Através da fixação, o meio
anterior -especialmente o técnico- absorve
os empréstimos, tornando-se capaz de inventar.
“O importante no empréstimo” segundo
Gourhan, “não é o objeto que
entra num grupo técnico novo, é o
destino que lhe é dado pelo meio interior”.
Quem empresta “pode utilizar e, no limite,
inventar” (Guerin). Há diferença
entre “ter” um instrumento, ou um saber,
e o “fixar”. Só no segundo caso
“o instrumento é digerido pelo meio,
integrado em seu capital, porque ele é harmônico
com a politécnica pré-existente do
grupo.
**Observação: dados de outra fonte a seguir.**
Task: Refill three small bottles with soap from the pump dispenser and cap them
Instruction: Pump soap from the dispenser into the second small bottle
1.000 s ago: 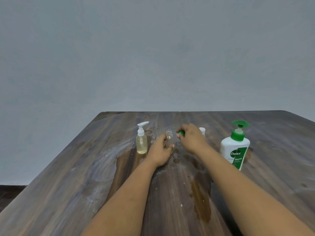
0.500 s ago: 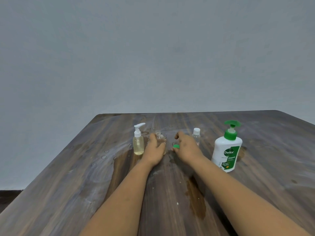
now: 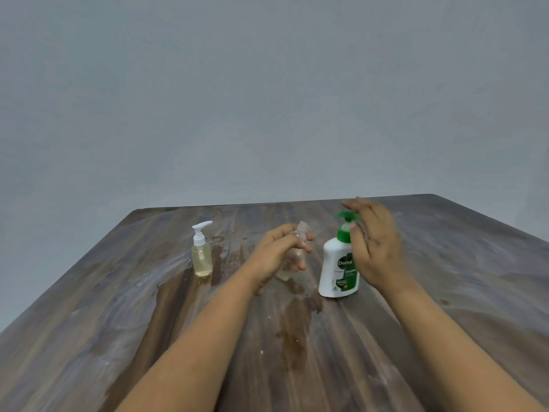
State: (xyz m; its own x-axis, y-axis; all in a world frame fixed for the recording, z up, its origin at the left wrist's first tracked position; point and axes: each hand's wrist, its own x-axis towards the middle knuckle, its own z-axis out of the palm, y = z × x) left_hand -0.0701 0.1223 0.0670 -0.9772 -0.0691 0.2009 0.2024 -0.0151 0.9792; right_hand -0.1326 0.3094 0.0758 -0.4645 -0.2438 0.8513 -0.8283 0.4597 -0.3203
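Wet wooden table (image 3: 445, 278) (streaked) meets grey wall (image 3: 267, 99)

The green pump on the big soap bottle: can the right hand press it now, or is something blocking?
Probably yes. The right hand is open right beside the green pump, fingers reaching above it, with nothing between. The left hand holds the small bottle off to the side, clear of that path.

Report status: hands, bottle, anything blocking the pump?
Left hand grips small clear bottle, uncapped, lifted, tilted. Right hand open beside Dettol dispenser, above green pump head. Nothing blocking the pump.
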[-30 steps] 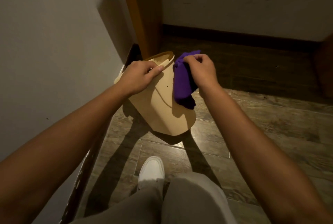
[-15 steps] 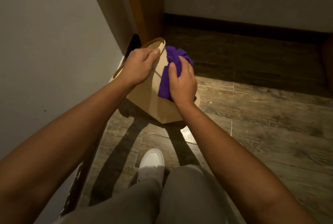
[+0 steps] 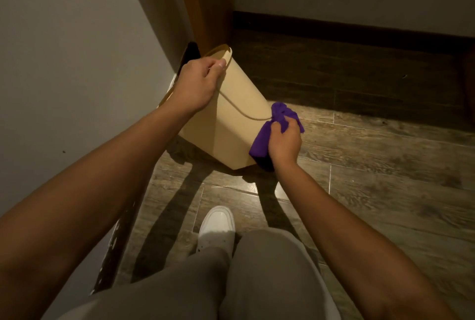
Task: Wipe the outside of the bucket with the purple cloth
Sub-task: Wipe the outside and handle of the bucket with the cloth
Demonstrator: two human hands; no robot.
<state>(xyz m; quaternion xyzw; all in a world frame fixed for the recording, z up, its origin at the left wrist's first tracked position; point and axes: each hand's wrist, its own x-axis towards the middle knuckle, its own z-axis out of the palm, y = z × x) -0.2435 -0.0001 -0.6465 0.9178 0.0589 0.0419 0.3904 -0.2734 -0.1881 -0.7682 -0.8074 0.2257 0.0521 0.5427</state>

O conceito de fixação é,
pois, um índice de pertinência”.
O importante não é saber, digamos,
se um povo possui computadores ou carros, ou técnicas
médicas e cirúrgicas avançadas.
Importa, e muito, constatar se ele as fixou, aumentando
a sua força interna, a sua tendência.
Instrumentos separados do sistema, pouco significam
para a sobrevivência de uma coletividade.
Desse modo, não é o par “empréstimo/invenção”
o que mais permite entender como um povo sobrevive
e se amplia, com força biológica e
técnica. O par “fixação/flutuação”
é mais importante, em termos conceituais.
Se a técnica é uma politécnica,
esta é uma técnica fixada. Trata-se
de um sistema. As forjas, por exemplo, no pretérito,
ou os computadores, hoje, não constituem
instrumentos únicos, mas complexos instrumentais
de princípios tecnológicos. “Todos
os meios de ação elementar sobre a
matéria encontram-se, aí, representados”.
Sem a fixar tendências, os coletivos não
continuam sendo autônomos, verdadeiros indivíduos
grupais diante de outros. Mas, segundo Leroi-Gourhan,
de tudo o que ele observou em milênios de
história técnica dos homens, pode-se
dizer que “massas, grupos, indivíduos,
manifestam, com os mesmos constrangimentos, o mesmo
esforço de individualização”.
Se perde a memória e a força de inventar,
se não fixa os empréstimos feitos
de outros povos, produzindo novos instrumentos e
conceitos, os quais, por sua vez, entram de mil
modos em contacto com outros instrumentos e conceitos,
num equilíbrio sempre instável mas
progressivo e de refinamento, em suma, se um povo
é condenado à só consumir os
resultados técnicos dos outros seres coletivos,
ele tende a perder sua individualidade. Com isto,
realmente, ele passa à sua morte passiva.
Deixemos o etnólogo e interroguemos o significado
das atitudes tomadas pelo Estado brasileiro, no
plano da ciência e tecnologia.Não irei,
aqui, fazer uma história das ciências
e das técnicas no Brasil. Basta lembrarmos
que na Colônia, proibidos de inventar e, até
mesmo, de emprestar saberes e técnicas, fomos
condenados ao puro e simples estrativismo do meio
natural. Pedras preciosas, ouro e prata. Depois,
as técnicas mais rudimentares de plantio
e colheita de produtos únicos, sem politecnia
e polivalência. Não por acaso, os donos
do Brasil vetaram fábricas e universidades.
Vivíamos em outros e para os outros, em termos
técnicos. Nossa adaptação ao
meio foi rudimentar se comparada à que se
produziu na Europa no mesmo período. Desenvolvemos,
sobretudo o nosso caipira, técnicas emprestadas
dos índios, para a sobrevivência imediata.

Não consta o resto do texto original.